PROBLEM REQUIREMENTS: Copy each line of the entries beneath that contains the word "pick".

==== GIVEN RECORDS ====

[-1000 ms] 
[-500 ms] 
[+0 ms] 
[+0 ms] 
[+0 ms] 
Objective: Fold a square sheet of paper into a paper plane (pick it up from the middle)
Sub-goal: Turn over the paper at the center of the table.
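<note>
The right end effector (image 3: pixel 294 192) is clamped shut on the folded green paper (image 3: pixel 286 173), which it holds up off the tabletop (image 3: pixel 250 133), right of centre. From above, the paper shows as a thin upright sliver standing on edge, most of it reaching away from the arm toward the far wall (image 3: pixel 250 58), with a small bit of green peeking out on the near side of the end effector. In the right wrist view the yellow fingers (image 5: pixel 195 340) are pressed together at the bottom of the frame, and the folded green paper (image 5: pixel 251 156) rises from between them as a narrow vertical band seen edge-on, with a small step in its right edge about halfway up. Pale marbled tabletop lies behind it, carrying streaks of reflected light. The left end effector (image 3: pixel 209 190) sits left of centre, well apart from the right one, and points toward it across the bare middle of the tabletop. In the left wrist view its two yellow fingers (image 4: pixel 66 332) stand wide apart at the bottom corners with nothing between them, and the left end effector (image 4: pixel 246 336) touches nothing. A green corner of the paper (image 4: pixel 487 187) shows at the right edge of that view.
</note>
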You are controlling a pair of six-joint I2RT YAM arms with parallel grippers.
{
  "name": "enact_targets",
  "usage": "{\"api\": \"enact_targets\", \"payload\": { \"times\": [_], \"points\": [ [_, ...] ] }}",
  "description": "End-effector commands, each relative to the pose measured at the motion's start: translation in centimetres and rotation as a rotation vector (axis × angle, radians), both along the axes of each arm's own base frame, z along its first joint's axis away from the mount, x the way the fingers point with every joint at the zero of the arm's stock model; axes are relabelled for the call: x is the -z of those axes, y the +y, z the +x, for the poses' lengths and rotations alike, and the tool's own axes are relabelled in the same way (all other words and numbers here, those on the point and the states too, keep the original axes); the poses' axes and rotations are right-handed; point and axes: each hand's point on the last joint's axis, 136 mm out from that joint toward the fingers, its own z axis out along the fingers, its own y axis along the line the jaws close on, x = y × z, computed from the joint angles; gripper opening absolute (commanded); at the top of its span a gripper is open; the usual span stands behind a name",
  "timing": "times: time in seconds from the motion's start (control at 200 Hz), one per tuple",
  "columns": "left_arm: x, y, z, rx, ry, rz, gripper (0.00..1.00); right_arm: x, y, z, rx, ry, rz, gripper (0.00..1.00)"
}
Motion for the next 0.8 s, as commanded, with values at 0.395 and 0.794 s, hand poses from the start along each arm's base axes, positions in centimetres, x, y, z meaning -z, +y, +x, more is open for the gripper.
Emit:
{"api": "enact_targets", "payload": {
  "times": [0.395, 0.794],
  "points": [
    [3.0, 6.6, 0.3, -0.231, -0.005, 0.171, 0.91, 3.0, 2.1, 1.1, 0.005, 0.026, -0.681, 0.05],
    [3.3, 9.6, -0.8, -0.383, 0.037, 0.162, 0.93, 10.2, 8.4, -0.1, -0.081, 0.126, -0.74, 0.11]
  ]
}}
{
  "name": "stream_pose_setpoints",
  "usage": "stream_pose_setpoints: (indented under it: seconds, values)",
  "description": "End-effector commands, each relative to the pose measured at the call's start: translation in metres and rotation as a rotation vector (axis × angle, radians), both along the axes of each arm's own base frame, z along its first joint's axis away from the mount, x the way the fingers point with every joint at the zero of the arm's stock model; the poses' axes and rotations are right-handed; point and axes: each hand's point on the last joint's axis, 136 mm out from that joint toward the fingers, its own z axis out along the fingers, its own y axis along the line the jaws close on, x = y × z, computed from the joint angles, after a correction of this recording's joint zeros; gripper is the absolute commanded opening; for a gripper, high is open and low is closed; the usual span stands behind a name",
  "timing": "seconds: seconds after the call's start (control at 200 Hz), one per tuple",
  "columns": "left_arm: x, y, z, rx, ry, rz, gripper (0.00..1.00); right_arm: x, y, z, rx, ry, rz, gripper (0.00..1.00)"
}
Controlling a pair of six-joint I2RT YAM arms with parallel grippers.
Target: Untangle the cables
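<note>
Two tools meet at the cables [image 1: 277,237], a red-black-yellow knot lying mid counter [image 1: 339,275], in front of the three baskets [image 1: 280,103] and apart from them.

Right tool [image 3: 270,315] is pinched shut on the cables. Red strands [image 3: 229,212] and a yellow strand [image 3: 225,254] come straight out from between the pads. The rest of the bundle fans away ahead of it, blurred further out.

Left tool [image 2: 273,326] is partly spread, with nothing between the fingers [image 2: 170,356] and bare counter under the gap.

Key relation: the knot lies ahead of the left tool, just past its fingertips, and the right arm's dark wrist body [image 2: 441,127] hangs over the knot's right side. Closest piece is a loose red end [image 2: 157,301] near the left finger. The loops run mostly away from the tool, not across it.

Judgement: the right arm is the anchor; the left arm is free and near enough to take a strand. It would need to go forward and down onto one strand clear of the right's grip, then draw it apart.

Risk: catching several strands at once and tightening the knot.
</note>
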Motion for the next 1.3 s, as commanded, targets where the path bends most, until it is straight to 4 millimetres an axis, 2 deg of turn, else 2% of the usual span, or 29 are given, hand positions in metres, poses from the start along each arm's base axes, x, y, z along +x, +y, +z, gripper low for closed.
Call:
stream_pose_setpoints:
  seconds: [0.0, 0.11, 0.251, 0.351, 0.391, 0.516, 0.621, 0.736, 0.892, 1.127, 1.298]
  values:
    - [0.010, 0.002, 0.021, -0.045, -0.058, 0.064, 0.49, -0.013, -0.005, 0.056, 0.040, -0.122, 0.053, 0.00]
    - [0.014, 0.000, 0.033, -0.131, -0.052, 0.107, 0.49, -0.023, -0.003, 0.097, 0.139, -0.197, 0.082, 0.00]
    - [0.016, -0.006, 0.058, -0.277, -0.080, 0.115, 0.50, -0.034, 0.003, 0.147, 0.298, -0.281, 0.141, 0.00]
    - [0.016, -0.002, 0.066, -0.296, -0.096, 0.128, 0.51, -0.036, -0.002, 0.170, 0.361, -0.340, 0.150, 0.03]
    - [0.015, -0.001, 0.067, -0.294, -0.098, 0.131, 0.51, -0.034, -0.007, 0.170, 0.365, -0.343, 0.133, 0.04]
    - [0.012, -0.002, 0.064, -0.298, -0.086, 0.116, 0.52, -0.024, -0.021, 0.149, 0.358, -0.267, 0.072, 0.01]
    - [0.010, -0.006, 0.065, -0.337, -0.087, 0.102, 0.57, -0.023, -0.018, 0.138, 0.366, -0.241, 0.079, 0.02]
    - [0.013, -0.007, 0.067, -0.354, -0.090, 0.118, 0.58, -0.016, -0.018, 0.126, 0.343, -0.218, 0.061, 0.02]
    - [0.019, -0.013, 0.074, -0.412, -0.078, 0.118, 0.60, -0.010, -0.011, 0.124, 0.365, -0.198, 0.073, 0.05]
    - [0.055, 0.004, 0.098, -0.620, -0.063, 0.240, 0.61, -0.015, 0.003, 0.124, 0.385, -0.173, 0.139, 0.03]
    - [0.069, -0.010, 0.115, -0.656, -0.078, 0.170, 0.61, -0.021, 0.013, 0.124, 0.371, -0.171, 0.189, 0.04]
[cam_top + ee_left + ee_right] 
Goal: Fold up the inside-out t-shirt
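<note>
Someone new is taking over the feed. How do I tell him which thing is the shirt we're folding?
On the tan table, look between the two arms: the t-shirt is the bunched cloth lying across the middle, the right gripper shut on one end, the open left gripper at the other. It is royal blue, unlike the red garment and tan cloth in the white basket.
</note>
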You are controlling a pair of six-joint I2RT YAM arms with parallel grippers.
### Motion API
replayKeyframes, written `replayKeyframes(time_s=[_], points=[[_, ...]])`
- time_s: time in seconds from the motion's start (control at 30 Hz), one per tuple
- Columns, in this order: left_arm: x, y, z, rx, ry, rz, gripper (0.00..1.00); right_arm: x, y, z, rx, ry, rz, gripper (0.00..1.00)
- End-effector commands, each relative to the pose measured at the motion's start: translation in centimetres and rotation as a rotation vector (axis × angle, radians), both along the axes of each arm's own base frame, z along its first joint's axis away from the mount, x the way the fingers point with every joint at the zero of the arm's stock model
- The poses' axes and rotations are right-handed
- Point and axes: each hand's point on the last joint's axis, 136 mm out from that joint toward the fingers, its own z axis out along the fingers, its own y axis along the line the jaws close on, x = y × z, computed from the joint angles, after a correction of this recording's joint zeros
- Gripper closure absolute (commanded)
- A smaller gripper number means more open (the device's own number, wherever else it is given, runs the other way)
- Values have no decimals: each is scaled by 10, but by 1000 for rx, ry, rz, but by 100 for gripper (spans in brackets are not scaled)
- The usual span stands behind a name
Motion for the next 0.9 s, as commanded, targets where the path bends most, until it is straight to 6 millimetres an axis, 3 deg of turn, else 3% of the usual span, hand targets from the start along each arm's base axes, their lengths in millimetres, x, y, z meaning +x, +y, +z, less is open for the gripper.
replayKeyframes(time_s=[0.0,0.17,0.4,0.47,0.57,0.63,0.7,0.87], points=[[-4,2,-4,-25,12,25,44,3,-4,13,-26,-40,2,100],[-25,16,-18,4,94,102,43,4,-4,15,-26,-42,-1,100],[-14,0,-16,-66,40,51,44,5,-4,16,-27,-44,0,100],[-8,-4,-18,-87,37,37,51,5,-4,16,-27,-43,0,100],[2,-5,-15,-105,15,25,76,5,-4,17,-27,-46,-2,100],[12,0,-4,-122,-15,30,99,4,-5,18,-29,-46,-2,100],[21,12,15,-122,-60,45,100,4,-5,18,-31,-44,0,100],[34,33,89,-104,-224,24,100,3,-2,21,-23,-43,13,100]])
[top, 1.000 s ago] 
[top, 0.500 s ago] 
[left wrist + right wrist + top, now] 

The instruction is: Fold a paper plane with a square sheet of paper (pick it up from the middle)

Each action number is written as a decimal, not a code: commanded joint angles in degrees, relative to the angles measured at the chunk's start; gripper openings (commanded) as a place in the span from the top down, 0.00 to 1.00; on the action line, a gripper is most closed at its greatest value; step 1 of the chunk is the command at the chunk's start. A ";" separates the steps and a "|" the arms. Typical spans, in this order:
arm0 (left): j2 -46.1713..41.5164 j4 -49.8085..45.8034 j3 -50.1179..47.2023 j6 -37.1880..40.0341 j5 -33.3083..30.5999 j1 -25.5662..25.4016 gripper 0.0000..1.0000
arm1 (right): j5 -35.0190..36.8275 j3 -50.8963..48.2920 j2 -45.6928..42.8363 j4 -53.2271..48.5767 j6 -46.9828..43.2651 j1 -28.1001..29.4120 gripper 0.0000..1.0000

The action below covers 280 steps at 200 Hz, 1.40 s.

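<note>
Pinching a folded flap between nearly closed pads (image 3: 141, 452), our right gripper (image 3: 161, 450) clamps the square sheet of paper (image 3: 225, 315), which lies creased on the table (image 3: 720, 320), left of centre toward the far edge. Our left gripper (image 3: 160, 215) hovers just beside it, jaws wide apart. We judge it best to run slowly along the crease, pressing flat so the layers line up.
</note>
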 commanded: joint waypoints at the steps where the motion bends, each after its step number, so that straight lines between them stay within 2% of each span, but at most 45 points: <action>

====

ANSWER AREA:
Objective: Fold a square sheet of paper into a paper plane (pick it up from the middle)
The instruction is: Fold a paper plane with a square sheet of paper (pick it up from the middle)

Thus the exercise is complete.